November 24th, 2012
That Rob Liefeld, back at Image and having somewhat rehabilitated himself this past decade, would attempt to restart his old nineties titles was expected. That he even would get back to Prophet wasn’t much of a suprise either, but that the new Prophet would become a cult success and a critical hit, that I never suspected. I don’t really remember the original Prophet, just another of Liefeld’s Cable clones, akk hip pouches and big guns, that got his fifteen minutes of fame thanks to Wizard hype with nothing to distinguish it from the dozens of other Liefeldian creations published back then.
The second time around Prophet has nothing of Liefeld in it anymore, with the only thing surviving from the original series being the title and John Prophet’s general appearance, sans hip pouches. Apart from that nothing connects the two series.

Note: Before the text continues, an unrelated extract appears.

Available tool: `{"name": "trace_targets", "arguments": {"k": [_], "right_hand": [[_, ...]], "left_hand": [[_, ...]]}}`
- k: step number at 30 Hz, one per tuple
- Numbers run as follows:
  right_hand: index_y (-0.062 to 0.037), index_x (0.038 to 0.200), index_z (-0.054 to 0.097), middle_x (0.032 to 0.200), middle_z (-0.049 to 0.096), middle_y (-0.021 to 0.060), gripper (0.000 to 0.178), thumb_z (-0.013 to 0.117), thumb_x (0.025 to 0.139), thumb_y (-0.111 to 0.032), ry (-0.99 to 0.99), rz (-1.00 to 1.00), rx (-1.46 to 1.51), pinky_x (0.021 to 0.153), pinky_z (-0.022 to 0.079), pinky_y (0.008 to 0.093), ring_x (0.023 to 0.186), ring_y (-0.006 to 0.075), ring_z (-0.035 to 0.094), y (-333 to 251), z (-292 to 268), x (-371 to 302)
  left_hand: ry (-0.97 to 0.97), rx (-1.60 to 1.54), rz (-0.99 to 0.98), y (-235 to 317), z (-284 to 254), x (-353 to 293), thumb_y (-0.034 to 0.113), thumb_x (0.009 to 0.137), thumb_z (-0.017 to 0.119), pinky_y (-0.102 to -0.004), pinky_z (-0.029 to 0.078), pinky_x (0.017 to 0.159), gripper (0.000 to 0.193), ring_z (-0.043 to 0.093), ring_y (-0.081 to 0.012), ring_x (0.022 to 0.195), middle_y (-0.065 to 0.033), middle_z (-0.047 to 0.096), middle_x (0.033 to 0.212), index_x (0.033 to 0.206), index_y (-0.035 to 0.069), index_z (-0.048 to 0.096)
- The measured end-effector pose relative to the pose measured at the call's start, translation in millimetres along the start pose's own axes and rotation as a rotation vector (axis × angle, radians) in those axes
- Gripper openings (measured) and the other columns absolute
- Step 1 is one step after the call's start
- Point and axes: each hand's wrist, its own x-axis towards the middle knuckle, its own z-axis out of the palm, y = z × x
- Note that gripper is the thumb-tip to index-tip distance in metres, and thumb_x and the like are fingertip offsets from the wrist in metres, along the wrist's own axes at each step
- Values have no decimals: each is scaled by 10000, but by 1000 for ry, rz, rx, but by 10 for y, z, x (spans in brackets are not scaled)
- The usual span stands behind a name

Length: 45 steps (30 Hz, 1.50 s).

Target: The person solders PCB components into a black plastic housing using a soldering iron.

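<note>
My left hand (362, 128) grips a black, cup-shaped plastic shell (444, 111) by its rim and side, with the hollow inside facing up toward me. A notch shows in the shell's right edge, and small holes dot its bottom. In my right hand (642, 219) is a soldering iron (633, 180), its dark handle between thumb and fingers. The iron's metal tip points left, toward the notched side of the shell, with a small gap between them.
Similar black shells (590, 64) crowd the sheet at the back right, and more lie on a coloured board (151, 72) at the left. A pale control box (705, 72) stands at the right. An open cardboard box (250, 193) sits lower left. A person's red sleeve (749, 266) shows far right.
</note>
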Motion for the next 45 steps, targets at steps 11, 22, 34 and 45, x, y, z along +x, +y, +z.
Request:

I don’t know the people behind the new series: Brandon Graham, the main writer and Simon Roy, Farel Dalrympie, Giannis Milonogiannis, the artists, with Brandon also lending a hand to the art for one chapter. Never heard of them before this, never read anything they’ve done, all I know is one thing. Somebody must’ve read a lot of French seventies science fiction comics.
It’s the art that you notice this first. It’s rare for artists working in American comics to be this influenced by European art rather than Japanese manga, especially in a science fiction series like this, but the names that come up to compare with are people like Enki Bilal, Philippe Druillet, Paul Gillon, J. C. Mezieres, Jean Claude Forest, and of course Moebius.The designs of the aliens, the vehicles, the flora and fauna of the far future Earth, the slightly trippy setting and matter of fact protagonist, it could’ve been a serial in mid-seventies Métal Hurlant.
The story too is very Métal Hurlant like: Prophet awakes in an underground pod, on a far future Earth unfamiliar to him, a voice in his head urging him to travel East. The country he travels through is devoid of familiar live, taken over by various aliens, bearing the scars of long ago wars. Over the course of the first three chapters it turns out Prophet’s task is to restore the Earth Empire by activating the G.O.D. satellite. His task complete, we learn that he is but one of a legion of clone brothers, as John Prophets all over the galaxy awaken and the action shifts elsewhere.
In all, I’ve no idea how these people got their seventies French sci-fi romp wedged into a nineties Image superhero title, or why, but I’m glad they did. This is a brilliant, original series like nothing else being published and while I keep harping on about how much it reminds me of something like Exterminator 17 e.g., the thing is that this is not an exercise in nostalgia, but something modern, something new, something that hasn’t really been done before. This is actually a series you may want to read as it comes out, rather than wait for the trades.